## ACTION ITEM
Take the records below from their first line to the line with "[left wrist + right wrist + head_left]", and restate those lines word for word.

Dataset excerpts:

################

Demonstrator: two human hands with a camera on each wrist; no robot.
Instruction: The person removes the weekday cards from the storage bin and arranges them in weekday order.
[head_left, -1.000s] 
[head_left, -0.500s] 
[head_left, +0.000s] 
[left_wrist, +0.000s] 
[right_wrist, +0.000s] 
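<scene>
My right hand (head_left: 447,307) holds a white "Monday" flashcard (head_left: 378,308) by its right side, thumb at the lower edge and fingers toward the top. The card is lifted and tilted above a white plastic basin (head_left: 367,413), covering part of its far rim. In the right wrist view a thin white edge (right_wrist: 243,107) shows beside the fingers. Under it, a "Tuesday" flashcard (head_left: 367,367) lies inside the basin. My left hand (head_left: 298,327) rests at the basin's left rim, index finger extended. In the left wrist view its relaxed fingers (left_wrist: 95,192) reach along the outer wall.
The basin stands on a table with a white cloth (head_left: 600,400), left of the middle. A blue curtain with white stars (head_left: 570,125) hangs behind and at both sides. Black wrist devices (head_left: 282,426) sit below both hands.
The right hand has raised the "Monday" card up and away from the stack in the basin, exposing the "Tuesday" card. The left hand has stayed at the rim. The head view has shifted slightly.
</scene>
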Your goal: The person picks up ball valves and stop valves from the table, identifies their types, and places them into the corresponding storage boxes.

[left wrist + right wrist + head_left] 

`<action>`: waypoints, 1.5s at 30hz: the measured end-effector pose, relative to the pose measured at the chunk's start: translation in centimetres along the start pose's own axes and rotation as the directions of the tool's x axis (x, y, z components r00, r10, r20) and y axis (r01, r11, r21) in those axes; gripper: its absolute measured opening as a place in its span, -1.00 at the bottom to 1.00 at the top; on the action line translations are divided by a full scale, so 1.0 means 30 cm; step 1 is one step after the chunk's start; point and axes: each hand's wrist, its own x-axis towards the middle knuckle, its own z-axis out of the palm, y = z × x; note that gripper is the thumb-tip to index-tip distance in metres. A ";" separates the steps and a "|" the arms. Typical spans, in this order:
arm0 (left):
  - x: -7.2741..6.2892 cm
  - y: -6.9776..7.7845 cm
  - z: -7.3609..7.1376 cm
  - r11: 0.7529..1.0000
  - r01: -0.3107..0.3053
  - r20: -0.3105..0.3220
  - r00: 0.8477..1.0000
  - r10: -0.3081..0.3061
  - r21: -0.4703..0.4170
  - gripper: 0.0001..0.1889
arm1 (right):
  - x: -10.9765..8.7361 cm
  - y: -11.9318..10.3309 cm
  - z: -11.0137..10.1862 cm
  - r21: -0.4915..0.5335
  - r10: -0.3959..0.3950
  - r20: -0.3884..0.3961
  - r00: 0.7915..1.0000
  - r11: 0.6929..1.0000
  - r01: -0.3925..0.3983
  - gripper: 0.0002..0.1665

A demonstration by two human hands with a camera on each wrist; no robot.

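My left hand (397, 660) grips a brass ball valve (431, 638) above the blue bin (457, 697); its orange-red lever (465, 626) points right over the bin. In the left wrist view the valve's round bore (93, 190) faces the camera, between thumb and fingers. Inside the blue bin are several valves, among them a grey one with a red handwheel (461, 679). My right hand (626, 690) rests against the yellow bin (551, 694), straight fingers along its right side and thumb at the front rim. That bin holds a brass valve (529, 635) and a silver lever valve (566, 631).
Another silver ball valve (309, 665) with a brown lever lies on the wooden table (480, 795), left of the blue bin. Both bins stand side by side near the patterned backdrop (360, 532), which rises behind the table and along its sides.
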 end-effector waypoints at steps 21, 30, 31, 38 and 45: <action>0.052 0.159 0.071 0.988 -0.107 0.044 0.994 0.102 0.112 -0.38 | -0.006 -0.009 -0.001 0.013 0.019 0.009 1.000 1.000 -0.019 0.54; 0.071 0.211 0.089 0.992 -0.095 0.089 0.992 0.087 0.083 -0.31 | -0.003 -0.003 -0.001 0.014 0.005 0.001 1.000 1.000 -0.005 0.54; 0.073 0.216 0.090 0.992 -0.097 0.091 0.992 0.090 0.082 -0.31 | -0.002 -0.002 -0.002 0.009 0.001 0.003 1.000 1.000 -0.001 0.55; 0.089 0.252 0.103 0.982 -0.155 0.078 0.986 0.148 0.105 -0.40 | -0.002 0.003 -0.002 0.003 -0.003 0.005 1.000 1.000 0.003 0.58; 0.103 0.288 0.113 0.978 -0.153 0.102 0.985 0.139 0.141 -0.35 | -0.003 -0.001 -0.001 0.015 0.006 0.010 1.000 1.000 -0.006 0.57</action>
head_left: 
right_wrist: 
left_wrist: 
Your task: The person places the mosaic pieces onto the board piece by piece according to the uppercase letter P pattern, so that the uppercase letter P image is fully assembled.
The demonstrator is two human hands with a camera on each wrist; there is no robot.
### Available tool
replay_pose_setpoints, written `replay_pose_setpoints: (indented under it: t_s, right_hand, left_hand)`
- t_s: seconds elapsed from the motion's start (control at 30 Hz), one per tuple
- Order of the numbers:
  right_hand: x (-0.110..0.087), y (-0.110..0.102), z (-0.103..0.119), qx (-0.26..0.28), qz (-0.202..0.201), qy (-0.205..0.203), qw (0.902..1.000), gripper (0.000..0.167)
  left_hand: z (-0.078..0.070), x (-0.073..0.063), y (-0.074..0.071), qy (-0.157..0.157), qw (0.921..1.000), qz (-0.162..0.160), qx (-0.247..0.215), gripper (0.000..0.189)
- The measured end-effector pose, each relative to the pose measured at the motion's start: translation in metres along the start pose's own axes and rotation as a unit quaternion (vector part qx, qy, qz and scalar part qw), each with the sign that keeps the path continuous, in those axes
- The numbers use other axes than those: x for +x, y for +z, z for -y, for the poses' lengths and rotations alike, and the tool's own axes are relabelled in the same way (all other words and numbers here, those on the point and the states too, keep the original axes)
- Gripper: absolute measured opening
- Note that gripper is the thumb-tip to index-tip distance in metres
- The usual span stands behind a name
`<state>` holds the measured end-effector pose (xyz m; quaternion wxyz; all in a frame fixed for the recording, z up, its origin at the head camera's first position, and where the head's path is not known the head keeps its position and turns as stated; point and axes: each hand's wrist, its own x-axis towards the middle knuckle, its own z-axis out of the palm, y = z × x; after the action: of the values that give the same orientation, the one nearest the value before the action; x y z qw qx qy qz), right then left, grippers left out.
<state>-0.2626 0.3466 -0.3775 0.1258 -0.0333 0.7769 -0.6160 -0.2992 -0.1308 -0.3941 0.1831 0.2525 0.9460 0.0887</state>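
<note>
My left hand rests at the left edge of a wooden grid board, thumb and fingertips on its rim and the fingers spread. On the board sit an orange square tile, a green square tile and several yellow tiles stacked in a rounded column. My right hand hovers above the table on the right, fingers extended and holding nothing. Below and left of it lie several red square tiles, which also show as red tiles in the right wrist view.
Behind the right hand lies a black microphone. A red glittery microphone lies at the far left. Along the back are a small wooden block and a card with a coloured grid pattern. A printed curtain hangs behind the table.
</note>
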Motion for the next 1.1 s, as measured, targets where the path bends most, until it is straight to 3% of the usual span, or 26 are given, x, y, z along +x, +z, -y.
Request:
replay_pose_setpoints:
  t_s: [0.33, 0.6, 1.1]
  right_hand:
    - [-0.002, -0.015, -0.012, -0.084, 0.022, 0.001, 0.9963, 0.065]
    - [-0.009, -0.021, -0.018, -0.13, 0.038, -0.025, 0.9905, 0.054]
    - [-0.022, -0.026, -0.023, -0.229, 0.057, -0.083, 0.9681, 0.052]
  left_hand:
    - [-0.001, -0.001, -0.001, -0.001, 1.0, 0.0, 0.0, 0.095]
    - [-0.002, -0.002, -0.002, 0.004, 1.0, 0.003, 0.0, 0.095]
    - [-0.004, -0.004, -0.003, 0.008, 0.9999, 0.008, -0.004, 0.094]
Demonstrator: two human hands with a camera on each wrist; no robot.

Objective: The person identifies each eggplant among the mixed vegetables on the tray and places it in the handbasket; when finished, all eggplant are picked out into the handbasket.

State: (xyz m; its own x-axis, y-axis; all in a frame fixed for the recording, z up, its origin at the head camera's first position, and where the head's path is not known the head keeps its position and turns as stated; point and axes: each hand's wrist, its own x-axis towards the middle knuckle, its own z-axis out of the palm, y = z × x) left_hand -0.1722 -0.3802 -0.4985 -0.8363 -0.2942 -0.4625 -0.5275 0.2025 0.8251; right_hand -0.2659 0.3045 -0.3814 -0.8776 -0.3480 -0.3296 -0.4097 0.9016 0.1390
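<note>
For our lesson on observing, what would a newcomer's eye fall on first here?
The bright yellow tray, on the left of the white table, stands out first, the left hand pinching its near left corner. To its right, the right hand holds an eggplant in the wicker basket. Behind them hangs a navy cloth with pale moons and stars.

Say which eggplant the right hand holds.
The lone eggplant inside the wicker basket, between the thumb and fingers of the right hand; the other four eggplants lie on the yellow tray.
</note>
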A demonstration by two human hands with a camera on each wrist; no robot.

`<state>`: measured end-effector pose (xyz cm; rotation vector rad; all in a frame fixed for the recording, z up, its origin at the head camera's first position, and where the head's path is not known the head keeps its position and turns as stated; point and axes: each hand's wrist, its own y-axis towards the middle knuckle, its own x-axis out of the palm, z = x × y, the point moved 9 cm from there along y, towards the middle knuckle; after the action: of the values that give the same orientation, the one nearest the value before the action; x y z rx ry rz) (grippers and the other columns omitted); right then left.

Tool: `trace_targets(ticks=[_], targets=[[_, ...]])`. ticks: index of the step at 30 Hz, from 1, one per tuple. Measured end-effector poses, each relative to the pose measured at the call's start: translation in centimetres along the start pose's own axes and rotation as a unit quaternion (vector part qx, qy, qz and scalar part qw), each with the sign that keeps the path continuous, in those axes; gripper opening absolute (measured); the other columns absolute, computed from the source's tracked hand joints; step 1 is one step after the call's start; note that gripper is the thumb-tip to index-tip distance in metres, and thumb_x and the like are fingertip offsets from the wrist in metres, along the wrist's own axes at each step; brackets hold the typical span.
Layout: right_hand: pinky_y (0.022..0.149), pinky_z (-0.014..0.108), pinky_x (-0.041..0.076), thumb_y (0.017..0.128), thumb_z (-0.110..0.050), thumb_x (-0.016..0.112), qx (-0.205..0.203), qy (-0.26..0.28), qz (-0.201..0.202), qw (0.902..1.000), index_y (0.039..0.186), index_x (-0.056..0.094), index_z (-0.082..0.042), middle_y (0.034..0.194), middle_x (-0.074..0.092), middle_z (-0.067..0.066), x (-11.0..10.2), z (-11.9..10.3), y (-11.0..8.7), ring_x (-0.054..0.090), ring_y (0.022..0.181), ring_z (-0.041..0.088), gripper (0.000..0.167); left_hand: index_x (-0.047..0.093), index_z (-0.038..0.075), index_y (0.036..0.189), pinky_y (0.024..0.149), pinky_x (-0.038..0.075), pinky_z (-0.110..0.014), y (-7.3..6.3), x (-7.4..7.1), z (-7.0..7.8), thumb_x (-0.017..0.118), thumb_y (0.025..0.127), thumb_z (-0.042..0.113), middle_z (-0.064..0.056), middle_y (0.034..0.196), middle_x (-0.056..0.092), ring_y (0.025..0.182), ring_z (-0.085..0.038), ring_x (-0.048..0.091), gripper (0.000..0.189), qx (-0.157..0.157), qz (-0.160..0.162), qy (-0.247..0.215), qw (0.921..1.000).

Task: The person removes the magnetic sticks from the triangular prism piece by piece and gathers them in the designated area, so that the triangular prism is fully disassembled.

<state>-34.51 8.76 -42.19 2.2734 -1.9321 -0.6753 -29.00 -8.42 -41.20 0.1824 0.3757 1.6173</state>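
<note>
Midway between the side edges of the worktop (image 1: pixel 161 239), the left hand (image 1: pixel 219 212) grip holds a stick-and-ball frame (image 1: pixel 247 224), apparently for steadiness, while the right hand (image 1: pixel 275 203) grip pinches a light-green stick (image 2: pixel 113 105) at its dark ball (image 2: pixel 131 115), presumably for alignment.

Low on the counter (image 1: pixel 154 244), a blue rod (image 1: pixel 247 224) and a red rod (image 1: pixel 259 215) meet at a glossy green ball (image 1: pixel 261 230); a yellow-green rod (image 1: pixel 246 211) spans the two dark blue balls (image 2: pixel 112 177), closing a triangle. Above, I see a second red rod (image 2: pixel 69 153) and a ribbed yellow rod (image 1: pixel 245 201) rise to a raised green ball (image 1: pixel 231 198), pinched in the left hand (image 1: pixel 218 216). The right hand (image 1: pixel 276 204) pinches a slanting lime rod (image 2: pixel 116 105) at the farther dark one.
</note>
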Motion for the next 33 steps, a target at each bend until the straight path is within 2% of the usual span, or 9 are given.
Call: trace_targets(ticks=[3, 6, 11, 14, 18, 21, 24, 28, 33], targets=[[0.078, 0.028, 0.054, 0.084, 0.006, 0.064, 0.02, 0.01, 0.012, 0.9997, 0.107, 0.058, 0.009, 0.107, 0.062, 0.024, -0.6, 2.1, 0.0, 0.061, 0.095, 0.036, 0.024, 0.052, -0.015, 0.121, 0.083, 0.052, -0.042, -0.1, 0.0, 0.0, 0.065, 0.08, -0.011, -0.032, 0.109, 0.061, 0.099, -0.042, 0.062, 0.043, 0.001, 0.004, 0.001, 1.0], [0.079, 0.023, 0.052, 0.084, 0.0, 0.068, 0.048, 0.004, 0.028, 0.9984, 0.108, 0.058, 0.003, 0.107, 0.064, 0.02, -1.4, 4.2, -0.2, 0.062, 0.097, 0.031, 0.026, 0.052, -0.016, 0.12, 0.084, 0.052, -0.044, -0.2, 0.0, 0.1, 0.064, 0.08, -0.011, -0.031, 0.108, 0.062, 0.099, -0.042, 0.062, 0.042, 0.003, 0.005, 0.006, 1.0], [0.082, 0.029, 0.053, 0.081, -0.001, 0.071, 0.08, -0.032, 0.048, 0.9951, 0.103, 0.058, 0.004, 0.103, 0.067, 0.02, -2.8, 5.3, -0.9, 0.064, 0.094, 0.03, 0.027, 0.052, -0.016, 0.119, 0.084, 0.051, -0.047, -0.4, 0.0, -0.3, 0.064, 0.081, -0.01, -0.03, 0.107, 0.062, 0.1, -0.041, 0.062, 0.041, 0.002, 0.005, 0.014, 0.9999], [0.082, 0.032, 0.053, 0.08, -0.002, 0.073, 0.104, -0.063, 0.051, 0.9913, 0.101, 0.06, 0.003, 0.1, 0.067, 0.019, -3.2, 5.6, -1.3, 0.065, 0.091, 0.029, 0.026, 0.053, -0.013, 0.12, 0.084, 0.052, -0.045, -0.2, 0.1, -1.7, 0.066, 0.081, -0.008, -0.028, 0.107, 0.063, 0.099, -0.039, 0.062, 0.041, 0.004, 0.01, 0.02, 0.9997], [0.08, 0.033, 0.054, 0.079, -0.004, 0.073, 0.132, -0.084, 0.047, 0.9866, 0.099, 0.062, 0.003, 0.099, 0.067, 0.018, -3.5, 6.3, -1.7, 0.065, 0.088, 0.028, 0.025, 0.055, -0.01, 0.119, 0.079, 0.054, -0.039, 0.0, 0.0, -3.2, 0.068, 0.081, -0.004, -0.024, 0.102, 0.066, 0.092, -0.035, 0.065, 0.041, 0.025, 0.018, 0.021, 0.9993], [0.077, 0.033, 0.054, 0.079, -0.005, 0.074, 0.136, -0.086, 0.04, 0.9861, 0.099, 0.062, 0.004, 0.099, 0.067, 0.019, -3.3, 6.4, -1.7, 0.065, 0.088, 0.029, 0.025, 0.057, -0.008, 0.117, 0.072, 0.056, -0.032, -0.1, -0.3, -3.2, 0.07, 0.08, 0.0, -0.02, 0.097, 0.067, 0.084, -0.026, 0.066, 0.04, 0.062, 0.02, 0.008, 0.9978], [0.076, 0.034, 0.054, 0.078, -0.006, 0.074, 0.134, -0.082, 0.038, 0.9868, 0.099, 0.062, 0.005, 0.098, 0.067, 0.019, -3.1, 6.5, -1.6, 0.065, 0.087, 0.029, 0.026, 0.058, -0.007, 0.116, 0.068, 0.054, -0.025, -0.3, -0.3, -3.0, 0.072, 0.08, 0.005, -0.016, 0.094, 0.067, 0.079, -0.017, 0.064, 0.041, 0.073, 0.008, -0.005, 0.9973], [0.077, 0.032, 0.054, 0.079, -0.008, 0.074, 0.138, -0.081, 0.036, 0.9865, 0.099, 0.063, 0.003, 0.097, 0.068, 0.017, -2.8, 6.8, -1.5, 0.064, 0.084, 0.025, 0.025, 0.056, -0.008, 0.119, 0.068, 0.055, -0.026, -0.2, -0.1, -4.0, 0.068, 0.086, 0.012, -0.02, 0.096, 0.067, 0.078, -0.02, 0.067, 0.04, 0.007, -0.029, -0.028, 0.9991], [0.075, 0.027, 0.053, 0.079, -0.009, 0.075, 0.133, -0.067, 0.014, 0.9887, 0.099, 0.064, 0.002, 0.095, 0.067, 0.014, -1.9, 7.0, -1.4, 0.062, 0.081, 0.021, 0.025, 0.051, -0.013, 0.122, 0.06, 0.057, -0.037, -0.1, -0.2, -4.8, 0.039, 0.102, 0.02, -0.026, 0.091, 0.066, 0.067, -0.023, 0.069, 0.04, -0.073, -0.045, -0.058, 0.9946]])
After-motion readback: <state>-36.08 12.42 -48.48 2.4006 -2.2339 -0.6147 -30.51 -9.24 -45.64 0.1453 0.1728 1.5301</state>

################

## TASK OUTPUT
Demonstrator: two human hands with a camera on each wrist; no robot.
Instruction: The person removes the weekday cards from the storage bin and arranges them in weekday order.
[head_left, -1.000s] 
[head_left, -0.500s] 
[head_left, +0.000s] 
[left_wrist, +0.000s] 
[right_wrist, +0.000s] 
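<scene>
My right hand (head_left: 447,307) holds a white "Monday" flashcard (head_left: 378,308) by its right side, thumb at the lower edge and fingers toward the top. The card is lifted and tilted above a white plastic basin (head_left: 367,413), covering part of its far rim. In the right wrist view a thin white edge (right_wrist: 243,107) shows beside the fingers. Under it, a "Tuesday" flashcard (head_left: 367,367) lies inside the basin. My left hand (head_left: 298,327) rests at the basin's left rim, index finger extended. In the left wrist view its relaxed fingers (left_wrist: 95,192) reach along the outer wall.
The basin stands on a table with a white cloth (head_left: 600,400), left of the middle. A blue curtain with white stars (head_left: 570,125) hangs behind and at both sides. Black wrist devices (head_left: 282,426) sit below both hands.
The right hand has raised the "Monday" card up and away from the stack in the basin, exposing the "Tuesday" card. The left hand has stayed at the rim. The head view has shifted slightly.
</scene>
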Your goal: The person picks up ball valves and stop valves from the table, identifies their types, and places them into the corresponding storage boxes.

[left wrist + right wrist + head_left] 

Above is the complete output.